Exercise description: What you write should be an exact copy of the material, from its first line through the line containing "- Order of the".

Data segment:

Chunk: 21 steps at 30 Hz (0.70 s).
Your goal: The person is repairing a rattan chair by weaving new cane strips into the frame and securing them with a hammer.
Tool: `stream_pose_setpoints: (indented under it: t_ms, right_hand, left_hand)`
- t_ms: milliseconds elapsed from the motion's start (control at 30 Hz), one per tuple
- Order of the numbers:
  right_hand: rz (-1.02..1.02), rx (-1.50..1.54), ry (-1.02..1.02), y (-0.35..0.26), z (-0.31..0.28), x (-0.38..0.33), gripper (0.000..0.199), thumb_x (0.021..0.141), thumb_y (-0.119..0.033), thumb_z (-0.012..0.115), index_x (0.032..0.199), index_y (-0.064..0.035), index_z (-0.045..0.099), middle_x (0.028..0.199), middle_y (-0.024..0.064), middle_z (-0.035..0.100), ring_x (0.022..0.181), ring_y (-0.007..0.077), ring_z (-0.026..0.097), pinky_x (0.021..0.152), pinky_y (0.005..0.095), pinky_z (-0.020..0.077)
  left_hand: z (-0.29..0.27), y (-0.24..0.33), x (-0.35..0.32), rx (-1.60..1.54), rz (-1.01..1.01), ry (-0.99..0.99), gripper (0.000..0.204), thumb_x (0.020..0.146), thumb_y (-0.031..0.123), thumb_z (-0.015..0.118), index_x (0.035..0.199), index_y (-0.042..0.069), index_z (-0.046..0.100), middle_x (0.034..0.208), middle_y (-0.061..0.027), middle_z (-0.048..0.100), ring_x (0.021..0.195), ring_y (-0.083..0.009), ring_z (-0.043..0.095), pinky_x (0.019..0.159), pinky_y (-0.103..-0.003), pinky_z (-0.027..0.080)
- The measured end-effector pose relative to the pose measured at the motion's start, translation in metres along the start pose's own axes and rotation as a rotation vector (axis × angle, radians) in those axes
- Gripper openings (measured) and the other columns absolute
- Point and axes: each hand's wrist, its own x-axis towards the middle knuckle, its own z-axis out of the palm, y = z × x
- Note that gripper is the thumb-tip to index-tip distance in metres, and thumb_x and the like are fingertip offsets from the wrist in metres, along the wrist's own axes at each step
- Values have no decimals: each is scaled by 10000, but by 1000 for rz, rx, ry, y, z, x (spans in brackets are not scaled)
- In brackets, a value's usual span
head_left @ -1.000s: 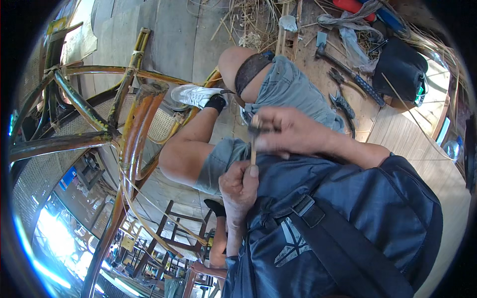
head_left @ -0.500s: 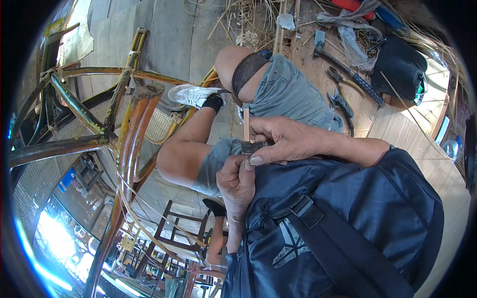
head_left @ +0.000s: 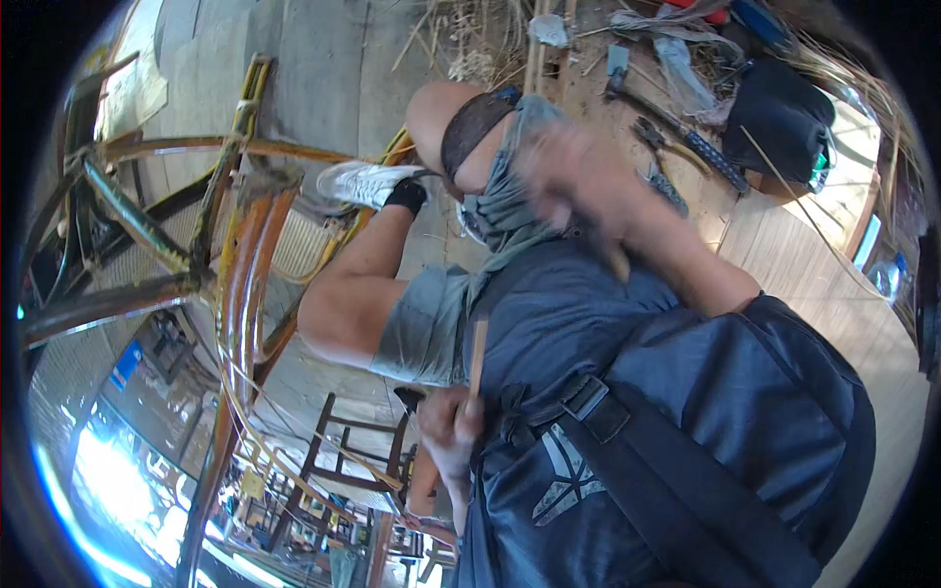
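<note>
My left hand is closed around the lower end of a thin, flat wooden strip, which stands up from the fist in front of my dark blue jacket. Motion smears my right hand, which is over the shorts by my raised knee, well apart from the strip. Its fingers are too blurred to show whether it grips anything.
To the left stands a bamboo-like chair frame with woven cane panels. On the floorboards at the upper right lie a hammer, pliers, a plastic bag and a black bag. Cane shavings lie beyond my knee.
My hands have parted from around the strip and a small dark piece. The right has swung up and away; the left has come down closer to my body, carrying the strip.
</note>
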Motion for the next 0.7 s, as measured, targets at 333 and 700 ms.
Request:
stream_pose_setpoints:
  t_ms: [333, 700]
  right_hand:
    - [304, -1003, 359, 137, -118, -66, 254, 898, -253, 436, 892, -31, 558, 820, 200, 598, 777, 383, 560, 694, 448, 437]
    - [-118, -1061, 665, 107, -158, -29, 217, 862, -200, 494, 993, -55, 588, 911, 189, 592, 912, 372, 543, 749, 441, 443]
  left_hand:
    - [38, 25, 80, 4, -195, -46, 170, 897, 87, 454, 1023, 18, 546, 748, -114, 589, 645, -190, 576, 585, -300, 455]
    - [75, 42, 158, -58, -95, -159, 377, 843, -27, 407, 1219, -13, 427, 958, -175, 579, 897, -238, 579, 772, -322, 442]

Output:
Chunk: 21 steps at 30 Hz (0.70 s).
Your goal: The person is repairing a rattan chair by weaving new cane strips into the frame and securing them with a hammer.
Tool: `stream_pose_setpoints: (indented under it: t_ms, right_hand, left_hand)`
- t_ms: milliseconds elapsed from the motion's start (control at 30 Hz), one per tuple
- Order of the numbers:

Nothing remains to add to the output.